---
title: "Product-level Shipping Transfers PRO"
description: "Configure shipping fee transfers at the individual product level in WooCommerce. Set precise shipping transfer values per product and variation for accurate vendor fulfillment payments."
url: "https://docs.splitpayplugin.com/features/how-to-transfer-shipping-fees/product-level-shipping-transfers/"
---
## Overview

Product-level shipping transfers give you fine-grained control over how shipping fees are split for specific products. Instead of relying on a single global rule, you can assign a unique shipping transfer value to any product — useful when different products have different fulfillment costs or vendor agreements.

## Setting up product-level shipping transfers

Go to **Products** in your WordPress admin and edit the product you want to configure.

Scroll down to the **Product Data** panel and click the **Split Pay Plugin** tab.

![Product-level Shipping Transfer Settings](../../../images/product-level-shipping-transfers.png)

Product-level Shipping Transfer Settings

In the **Shipping Transfer** section, choose a transfer type:

*   **Percentage** — A percentage of the shipping fee allocated to this product.
*   **Fixed Amount** — A flat dollar amount from the shipping fee.

Enter the shipping transfer value.

Save the product.

## Variable products

For variable products, shipping transfer values can be configured per variation. Navigate to the **Variations** tab in the product editor, expand a variation, and you'll find the Split Pay Plugin shipping fields for that specific variation.

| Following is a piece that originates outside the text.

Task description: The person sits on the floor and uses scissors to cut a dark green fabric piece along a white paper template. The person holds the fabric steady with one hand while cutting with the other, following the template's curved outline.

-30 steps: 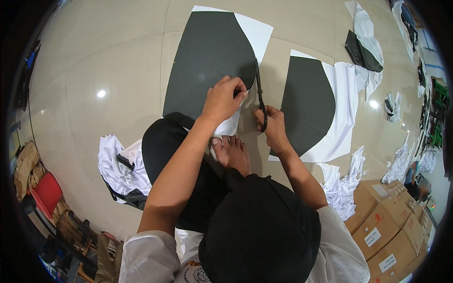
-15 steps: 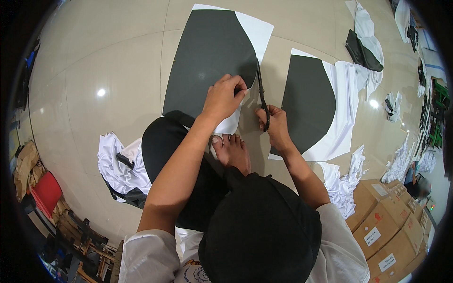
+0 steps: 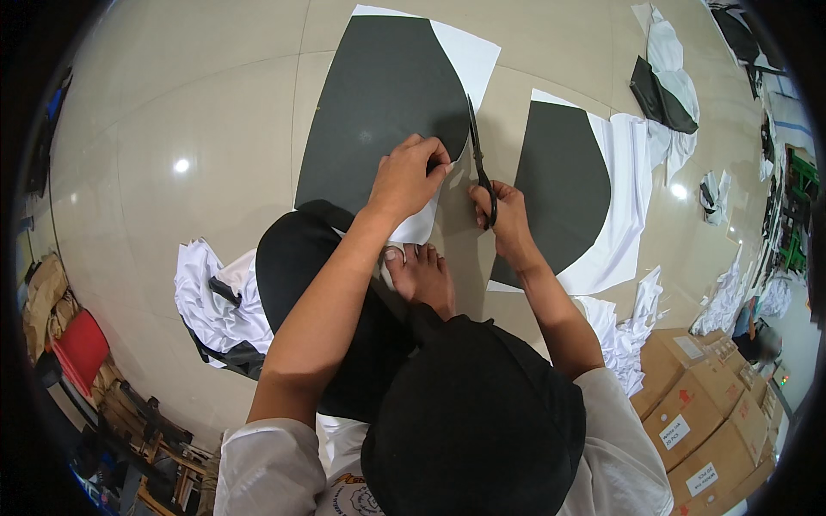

Each variation can have its own shipping transfer type and value — for example, a heavier variation might transfer a larger shipping amount to the fulfillment vendor.

If a variation does not have a shipping transfer configured, it falls back to the parent product's shipping transfer. If the parent product also has no shipping transfer set, it falls back to the global shipping transfer.

## Fallback hierarchy

The plugin resolves shipping transfer values using a clear priority chain:

Variation Shipping Transfer → Product Shipping Transfer → Global Shipping Transfer

The first non-empty value in the chain is used. This means you can set a global default, override it at the product level where needed, and further override at the variation level for maximum flexibility.

## Example

Consider the following setup:

| Level | Shipping Transfer |
| --- | --- |
| Global setting | 25% of shipping fee |
| Product "Custom T-Shirt" | 40% of shipping fee |
| Product "Standard Mug" | *Not set* (uses global) |

If a customer orders both items and pays $10.00 in shipping:

*   The T-Shirt's connected account receives a shipping transfer based on **40%** of the T-Shirt's proportional share of shipping.
*   The Mug's connected account receives a shipping transfer based on **25%** (global fallback) of the Mug's proportional share.

**Tip:** Use the [Bulk Editor](../../../features/bulk-editor/) to quickly update shipping transfer values across many products at once, rather than editing each product individually.